While early film adaptations of his work were simply crowd-pleasers that included the pioneering stompy monster of The Beast from 20,000 Fathoms (1953) and the creepy yet misunderstood aliens of It Came from Outer Space (1953), later material wandered into philosophical musings on man’s relationships with technology in The Illustrated Man (1969) and the ambitious TV miniseries of The Martian chronicles in 1979. But perhaps most celebrated of all was Francois Truffaut’s Fahrenheit 451 (1966) based on Bradbury’s book-burning novel of 1953. While his writing always treated the past with nostalgia, his visions of the future were inevitably bleak and none more so than in this tale of a future where books were regarded as something without value. Bradbury famously said of the source novel that he wasn't trying to predict the future; he was trying to prevent it. But in a sense all he was really doing was summing up the job of any writer with a penchant for dystopian futures. After all, the world would be a very strange place indeed if we just went round confidently pointing out that the world is going to hell in a handbag just for the sheer satisfaction of being right. Along with Orwell’s 1984, Fahrenheit 451 is perhaps popular culture’s most famous warning.
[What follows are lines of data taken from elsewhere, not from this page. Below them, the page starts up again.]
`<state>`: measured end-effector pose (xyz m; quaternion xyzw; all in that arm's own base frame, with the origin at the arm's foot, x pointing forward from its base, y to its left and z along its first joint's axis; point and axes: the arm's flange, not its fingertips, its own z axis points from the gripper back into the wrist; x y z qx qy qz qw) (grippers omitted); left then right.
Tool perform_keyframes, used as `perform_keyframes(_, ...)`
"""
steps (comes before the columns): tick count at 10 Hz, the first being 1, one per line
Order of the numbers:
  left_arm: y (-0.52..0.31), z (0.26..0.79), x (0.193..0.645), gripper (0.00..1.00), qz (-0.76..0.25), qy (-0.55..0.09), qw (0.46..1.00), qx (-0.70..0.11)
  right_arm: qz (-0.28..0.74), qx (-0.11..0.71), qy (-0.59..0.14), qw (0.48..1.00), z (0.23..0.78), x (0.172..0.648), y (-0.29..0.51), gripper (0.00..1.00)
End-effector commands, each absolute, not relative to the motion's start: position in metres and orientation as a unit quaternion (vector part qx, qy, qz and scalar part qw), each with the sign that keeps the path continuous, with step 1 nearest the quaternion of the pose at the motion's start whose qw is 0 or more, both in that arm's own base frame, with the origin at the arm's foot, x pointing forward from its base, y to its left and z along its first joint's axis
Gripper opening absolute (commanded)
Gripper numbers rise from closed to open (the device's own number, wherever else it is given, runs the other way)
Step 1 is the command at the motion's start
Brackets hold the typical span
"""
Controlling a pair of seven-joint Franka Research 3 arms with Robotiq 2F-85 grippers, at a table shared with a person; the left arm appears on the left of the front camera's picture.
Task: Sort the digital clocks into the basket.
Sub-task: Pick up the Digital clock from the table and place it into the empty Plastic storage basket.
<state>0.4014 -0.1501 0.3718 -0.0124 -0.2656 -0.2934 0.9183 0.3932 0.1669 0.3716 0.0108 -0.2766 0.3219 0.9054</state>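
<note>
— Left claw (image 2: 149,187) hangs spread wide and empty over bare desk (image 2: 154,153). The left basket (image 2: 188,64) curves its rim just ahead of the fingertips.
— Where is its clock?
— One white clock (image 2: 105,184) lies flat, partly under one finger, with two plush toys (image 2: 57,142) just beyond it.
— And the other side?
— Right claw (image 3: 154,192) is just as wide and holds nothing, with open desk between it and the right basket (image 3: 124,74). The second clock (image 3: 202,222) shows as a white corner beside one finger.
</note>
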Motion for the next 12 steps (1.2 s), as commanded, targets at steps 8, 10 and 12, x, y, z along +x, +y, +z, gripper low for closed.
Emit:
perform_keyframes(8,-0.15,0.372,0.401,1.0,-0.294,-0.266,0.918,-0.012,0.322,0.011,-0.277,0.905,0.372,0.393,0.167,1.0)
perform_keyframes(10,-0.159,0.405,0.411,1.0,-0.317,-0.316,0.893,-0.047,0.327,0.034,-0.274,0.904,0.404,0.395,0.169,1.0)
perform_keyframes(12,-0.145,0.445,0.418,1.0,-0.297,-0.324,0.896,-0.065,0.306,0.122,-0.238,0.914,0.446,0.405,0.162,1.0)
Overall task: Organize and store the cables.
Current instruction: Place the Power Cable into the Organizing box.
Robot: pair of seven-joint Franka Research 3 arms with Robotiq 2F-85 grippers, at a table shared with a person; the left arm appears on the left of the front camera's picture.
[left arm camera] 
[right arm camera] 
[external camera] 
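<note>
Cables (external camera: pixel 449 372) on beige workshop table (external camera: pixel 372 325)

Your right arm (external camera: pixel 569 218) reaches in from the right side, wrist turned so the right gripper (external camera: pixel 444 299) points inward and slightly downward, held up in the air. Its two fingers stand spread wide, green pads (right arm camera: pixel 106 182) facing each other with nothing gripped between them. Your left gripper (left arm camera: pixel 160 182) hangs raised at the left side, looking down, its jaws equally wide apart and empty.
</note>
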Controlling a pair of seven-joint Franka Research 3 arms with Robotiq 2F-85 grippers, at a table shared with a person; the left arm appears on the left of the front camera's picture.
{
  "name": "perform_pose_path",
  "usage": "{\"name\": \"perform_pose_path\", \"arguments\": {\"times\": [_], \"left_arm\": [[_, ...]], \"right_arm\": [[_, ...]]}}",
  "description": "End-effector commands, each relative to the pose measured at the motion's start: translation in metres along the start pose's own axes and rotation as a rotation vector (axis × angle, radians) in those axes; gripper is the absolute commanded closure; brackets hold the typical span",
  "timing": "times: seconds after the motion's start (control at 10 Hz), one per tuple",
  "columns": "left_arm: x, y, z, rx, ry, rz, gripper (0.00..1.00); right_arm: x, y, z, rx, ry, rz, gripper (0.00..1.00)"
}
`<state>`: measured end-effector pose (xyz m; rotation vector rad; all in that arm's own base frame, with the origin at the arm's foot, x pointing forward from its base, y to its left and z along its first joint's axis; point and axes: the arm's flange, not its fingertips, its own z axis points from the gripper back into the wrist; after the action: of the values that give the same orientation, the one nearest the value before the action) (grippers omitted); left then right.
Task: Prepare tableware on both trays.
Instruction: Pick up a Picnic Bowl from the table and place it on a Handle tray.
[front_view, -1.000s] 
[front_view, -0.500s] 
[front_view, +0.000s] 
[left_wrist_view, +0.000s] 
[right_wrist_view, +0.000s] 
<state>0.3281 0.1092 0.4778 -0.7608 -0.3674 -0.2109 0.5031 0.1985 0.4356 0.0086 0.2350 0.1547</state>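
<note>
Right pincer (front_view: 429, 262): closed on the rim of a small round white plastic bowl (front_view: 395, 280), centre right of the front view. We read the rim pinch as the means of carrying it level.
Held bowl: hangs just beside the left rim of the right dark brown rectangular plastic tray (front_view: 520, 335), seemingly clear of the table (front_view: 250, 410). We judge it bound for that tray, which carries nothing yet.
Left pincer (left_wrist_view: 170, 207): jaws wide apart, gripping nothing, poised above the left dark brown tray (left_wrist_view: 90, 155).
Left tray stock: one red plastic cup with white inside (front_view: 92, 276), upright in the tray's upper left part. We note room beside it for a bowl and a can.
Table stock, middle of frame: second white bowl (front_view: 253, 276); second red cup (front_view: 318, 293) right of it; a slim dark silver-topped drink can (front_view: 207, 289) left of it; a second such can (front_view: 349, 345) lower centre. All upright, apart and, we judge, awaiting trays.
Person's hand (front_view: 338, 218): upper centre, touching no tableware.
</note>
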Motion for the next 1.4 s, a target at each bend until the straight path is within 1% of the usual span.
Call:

Bradbury’s work has continued to be used as source material to this day including Disney’s underrated Something Wicked This Way Comes (1983) and numerous low-budget outings in the noughties. Bradbury even got his own series with The Ray Bradbury Theater in the eighties and nineties, often adapting his own previously published material into its half-hour format.

Bradbury passed away on June 5th aged 91. We can be sure that, as dumbed down television, inane talent shows and lowest-common-denominator movies continue their inexorable quest for our entire attention, Bradbury noted how the warning of Fahrenheit 451 has been largely ignored in a world dominated by the media he did so much to keep as challenging as he could.